Table of contents
The OpenSearch SQL Engine support the following data types.
OpenSearch SQL Type |
---|
boolean |
byte |
short |
integer |
long |
float |
double |
keyword |
text |
timestamp |
date |
date_nanos |
time |
interval |
ip |
geo_point |
binary |
struct |
array |
The table below list the mapping between OpenSearch Data Type, OpenSearch SQL Data Type and SQL Type.
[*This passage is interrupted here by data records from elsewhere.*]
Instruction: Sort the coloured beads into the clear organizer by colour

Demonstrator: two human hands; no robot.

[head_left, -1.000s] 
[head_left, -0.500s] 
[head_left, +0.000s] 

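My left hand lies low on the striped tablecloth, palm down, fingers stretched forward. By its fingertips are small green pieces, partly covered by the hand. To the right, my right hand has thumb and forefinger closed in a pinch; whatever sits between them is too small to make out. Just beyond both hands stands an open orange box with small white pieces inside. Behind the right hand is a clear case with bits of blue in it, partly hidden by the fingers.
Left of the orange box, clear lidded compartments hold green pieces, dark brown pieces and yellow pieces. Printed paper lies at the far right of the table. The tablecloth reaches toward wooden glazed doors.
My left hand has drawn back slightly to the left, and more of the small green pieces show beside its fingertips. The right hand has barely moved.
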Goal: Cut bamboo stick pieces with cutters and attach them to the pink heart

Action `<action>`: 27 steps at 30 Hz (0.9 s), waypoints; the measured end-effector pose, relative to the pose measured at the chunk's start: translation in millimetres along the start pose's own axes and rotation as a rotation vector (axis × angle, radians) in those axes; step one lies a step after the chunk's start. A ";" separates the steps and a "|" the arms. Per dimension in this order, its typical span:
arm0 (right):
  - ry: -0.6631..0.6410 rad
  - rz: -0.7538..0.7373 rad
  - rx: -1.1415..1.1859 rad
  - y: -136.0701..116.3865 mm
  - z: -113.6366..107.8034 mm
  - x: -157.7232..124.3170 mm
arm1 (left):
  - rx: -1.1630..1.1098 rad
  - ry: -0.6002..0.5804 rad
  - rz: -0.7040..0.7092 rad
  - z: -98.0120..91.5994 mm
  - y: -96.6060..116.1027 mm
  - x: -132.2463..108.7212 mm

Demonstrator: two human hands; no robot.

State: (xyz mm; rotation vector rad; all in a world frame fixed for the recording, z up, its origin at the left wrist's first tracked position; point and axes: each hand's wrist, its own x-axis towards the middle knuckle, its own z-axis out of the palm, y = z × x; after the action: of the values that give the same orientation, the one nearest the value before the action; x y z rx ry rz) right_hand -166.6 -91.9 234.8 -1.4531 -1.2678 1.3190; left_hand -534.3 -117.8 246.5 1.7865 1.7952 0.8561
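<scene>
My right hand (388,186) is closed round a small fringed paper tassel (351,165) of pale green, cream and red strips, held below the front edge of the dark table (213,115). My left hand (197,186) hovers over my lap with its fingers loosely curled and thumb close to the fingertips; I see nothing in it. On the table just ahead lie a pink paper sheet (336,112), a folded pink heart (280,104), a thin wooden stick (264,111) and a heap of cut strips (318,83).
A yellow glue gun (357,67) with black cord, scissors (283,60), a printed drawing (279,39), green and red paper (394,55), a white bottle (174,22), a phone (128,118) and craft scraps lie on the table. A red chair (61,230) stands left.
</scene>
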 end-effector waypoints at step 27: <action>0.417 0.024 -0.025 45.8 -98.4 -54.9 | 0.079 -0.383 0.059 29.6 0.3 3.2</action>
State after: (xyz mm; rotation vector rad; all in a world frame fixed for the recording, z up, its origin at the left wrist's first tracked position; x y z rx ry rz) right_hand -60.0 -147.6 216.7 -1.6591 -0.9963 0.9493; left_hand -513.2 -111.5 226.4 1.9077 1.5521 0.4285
OpenSearch Type | OpenSearch SQL Type | SQL Type |
---|---|---|
boolean | boolean | BOOLEAN |
byte | byte | TINYINT |
short | byte | SMALLINT |
integer | integer | INTEGER |
long | long | BIGINT |
float | float | REAL |
half_float | float | FLOAT |
scaled_float | float | DOUBLE |
double | double | DOUBLE |
keyword | keyword | VARCHAR |
text | text | VARCHAR |
date* | timestamp | TIMESTAMP |
date_nanos | timestamp | TIMESTAMP |
ip | ip | VARCHAR |
binary | binary | VARBINARY |
object | struct | STRUCT |
nested | array | STRUCT |
Notes: * Not all the OpenSearch SQL Type has correspond OpenSearch Type. e.g. data and time. To use function which required such data type, user should explicitly convert the data type. * date*: Maps to timestamp by default. Based on the "format" property date can map to date or time. See list of supported named formats here. For example, basic_date will map to a date type, and basic_time will map to a time type.
A data type can be converted to another, implicitly or explicitly or impossibly, according to type precedence defined and whether the conversion is supported by query engine.
The general rules and design tenets for data type conversion include:
- Implicit conversion is defined by type precedence which is represented by the type hierarchy tree. See Data Type Conversion in SQL/PPL for more details.
- Explicit conversion defines the complete set of conversion allowed. If no explicit conversion defined, implicit conversion should be impossible too.
- On the other hand, if implicit conversion can occur between 2 types, then explicit conversion should be allowed too.
- Conversion within a data type family is considered as conversion between different data representation and should be supported as much as possible.
- Conversion across two data type families is considered as data reinterpretation and should be enabled with strong motivation.
The following matrix illustrates the conversions allowed by our query engine for all the built-in data types as well as types provided by OpenSearch storage engine.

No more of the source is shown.